WHAT THE TASK ASKS: The lines to reproduce from the material below are those from the one containing "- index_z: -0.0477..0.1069" through the one containing "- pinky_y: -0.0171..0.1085", both included; write them out exactly and add nothing.

DATA SHOWN:
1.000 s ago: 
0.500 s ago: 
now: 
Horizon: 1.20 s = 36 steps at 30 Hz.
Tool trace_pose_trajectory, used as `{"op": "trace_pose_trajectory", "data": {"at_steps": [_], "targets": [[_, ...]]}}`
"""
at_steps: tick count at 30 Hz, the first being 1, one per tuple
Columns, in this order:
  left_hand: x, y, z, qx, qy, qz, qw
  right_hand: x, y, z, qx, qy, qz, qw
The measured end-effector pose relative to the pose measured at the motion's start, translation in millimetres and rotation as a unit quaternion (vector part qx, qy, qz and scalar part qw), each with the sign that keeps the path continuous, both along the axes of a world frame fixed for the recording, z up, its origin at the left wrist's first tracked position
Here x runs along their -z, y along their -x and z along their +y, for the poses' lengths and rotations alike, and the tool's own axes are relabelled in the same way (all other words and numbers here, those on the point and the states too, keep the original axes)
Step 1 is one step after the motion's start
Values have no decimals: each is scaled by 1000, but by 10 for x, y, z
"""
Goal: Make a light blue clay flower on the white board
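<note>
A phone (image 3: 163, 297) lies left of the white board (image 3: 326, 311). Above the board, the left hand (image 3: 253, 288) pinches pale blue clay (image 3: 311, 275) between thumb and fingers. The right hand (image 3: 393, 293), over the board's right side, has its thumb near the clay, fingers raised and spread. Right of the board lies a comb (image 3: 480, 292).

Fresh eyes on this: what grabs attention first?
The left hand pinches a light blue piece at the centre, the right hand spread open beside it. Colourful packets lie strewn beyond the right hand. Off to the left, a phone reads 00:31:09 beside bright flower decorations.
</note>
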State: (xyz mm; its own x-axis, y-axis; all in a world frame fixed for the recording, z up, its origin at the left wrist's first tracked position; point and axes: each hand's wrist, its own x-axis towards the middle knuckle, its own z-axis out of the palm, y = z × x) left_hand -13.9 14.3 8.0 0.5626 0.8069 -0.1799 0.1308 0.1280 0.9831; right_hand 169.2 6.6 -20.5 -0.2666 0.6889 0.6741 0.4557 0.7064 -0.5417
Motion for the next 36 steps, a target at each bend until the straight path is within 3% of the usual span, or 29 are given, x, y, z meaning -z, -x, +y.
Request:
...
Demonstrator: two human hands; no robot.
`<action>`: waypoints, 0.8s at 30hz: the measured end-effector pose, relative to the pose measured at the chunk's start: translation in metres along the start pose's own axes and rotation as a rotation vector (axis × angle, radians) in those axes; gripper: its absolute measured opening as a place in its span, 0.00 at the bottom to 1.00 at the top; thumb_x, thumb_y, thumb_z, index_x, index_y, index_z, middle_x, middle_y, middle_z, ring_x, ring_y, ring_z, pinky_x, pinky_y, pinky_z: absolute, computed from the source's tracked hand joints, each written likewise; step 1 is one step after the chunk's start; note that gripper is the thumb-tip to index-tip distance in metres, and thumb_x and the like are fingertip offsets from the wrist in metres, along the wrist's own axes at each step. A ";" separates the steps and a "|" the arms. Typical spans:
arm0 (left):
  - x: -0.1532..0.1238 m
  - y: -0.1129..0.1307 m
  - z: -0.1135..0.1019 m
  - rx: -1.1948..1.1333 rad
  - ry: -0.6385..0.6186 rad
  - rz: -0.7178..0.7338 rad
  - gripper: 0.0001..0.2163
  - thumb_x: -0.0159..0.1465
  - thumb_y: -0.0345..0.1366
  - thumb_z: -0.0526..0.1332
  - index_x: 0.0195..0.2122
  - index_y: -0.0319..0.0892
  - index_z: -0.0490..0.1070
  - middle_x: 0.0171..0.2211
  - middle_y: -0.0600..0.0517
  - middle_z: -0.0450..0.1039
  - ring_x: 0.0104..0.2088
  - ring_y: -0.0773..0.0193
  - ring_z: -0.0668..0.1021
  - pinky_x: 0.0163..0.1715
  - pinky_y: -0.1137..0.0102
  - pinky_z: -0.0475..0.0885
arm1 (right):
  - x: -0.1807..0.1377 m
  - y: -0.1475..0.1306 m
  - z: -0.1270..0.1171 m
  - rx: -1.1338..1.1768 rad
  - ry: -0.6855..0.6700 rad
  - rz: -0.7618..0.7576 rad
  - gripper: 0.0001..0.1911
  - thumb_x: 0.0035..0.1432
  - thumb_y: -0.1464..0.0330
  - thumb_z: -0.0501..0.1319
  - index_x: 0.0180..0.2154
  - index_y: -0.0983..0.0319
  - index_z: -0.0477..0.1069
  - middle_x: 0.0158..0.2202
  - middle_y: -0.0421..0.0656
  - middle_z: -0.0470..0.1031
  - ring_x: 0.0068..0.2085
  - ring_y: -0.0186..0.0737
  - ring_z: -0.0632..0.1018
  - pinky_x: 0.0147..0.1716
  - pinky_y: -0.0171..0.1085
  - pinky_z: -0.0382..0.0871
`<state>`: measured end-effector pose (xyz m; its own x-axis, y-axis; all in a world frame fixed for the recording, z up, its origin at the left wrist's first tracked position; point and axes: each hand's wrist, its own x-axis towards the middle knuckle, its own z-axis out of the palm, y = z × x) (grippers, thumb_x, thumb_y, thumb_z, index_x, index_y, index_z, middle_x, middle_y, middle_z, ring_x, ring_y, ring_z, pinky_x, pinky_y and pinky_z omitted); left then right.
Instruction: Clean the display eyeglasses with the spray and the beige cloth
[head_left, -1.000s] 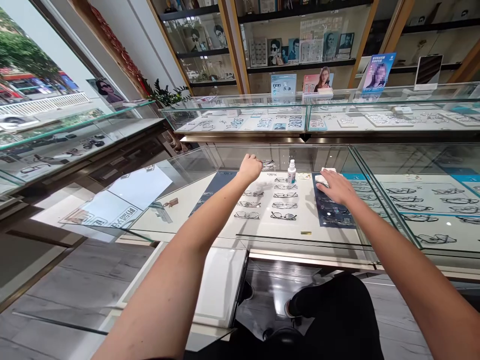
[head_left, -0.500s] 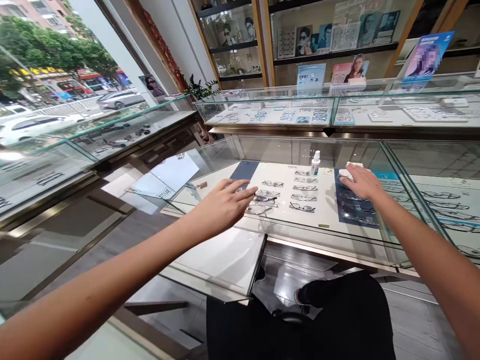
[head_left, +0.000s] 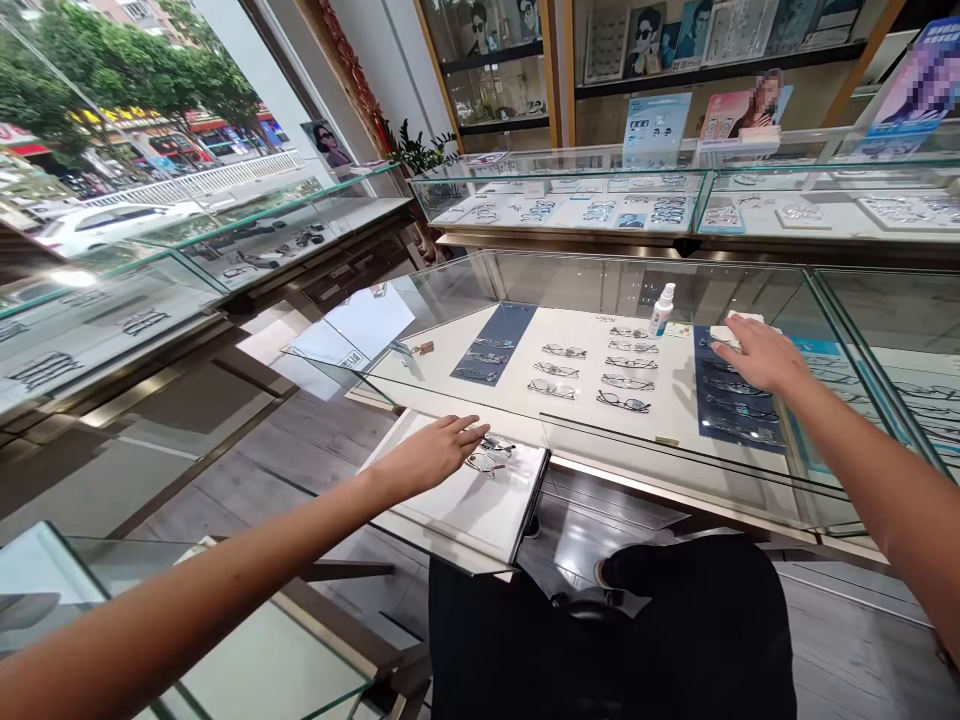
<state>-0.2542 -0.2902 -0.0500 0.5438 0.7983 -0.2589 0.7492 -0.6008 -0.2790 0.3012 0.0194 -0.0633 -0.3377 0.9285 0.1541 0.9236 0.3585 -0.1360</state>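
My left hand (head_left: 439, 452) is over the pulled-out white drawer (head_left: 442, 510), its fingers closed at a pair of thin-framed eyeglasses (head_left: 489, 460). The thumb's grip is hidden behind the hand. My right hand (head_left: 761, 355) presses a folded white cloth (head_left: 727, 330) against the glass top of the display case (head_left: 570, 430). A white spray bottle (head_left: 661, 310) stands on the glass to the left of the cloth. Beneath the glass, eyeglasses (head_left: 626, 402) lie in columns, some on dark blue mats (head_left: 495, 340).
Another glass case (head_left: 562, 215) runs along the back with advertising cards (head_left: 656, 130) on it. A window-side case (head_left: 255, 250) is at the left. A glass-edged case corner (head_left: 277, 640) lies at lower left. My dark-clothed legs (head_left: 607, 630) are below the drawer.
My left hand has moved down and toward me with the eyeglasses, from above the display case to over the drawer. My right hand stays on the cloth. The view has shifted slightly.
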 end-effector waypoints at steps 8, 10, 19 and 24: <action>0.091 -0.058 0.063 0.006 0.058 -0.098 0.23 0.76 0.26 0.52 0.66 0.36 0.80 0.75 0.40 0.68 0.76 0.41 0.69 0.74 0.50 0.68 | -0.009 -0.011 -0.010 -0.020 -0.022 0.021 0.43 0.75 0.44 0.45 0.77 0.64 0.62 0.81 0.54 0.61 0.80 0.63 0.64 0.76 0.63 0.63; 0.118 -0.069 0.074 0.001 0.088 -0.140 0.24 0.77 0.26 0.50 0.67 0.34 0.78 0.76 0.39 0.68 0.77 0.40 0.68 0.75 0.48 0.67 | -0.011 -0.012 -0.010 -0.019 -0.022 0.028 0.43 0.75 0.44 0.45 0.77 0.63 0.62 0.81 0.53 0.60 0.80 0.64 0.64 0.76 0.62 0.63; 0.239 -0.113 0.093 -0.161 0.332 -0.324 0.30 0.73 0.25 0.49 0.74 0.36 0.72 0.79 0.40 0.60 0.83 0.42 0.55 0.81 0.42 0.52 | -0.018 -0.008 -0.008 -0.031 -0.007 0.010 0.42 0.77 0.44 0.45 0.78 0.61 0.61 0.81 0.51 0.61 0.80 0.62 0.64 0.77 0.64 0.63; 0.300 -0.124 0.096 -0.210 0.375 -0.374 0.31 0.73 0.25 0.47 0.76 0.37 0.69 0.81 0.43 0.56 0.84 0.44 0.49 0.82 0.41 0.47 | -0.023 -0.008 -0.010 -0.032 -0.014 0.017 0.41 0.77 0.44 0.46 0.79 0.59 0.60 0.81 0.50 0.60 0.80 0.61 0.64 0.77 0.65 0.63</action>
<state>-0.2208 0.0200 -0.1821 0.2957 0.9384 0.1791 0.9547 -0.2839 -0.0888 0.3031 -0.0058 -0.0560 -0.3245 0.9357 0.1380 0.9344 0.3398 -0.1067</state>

TASK SOLUTION:
  - index_z: -0.0477..0.1069
  - middle_x: 0.0158..0.2202
  - middle_y: -0.0421..0.0656
  - middle_z: -0.0470..0.1031
  - ring_x: 0.0068..0.2085
  - ring_y: -0.0186..0.0737
  - ring_z: -0.0632..0.1018
  - pinky_x: 0.0147..0.1716
  - pinky_y: -0.0171..0.1085

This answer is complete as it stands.